Information below:

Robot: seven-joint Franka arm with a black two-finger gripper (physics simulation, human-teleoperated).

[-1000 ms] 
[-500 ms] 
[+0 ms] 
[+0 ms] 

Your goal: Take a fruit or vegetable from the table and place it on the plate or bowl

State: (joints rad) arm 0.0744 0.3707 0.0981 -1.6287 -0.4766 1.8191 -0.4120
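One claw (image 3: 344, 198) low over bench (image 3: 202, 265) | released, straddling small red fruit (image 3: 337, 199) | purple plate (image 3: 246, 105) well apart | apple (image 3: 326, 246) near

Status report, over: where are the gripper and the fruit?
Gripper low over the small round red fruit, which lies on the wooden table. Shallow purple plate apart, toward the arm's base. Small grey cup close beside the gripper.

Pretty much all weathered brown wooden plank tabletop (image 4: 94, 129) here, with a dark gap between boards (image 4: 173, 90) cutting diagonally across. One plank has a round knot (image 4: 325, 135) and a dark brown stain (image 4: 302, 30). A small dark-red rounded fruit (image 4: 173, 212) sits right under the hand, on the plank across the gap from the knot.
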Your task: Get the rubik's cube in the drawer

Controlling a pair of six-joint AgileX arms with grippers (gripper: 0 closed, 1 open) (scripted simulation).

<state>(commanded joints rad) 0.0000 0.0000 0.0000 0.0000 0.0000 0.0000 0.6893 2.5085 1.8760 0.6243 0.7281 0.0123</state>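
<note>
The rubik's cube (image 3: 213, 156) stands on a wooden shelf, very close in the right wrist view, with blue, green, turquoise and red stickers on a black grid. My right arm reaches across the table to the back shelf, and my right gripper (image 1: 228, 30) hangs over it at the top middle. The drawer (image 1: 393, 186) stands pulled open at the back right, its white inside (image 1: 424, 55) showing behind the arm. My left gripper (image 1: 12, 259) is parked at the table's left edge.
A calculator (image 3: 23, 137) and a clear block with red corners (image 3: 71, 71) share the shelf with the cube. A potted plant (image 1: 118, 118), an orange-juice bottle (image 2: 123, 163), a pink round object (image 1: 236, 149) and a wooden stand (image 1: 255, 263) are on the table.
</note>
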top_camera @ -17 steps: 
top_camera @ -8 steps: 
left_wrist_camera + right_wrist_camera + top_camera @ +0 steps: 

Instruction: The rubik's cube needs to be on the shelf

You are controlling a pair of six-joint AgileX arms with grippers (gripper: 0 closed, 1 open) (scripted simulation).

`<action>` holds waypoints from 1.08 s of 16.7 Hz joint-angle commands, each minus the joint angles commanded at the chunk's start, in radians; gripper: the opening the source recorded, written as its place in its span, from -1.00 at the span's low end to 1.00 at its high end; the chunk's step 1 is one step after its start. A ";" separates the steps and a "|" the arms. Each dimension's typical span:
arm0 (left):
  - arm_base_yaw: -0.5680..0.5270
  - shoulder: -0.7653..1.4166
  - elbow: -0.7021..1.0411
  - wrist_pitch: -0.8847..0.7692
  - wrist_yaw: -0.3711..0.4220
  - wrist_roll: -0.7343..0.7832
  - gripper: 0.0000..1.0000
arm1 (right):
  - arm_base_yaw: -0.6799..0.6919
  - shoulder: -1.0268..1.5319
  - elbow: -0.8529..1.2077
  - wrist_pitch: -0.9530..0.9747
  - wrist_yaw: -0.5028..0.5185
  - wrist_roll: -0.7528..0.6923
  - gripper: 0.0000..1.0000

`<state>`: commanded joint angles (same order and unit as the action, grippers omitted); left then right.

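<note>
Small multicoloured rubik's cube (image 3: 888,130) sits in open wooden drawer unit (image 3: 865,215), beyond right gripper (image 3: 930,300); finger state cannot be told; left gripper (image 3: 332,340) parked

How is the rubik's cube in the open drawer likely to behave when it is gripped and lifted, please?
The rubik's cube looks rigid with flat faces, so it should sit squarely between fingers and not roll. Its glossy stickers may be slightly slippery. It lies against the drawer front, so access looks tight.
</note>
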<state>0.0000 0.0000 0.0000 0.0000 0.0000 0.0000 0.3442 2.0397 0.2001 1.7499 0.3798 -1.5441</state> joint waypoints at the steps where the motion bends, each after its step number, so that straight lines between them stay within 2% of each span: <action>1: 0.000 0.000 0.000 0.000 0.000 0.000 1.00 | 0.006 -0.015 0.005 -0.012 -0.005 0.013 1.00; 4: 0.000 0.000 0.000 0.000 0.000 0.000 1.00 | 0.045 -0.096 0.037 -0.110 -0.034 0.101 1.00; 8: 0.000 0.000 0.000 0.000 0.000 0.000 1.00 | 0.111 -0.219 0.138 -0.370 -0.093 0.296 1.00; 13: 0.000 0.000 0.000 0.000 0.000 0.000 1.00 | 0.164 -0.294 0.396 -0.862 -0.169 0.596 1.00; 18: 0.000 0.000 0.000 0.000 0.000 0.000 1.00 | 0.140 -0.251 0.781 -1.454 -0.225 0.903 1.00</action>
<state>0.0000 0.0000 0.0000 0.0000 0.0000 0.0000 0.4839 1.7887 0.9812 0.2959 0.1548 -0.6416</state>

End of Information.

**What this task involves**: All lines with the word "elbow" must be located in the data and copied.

**Written response**:
  - elbow: -0.7021..1.0411
  - elbow: -0.8529..1.2077

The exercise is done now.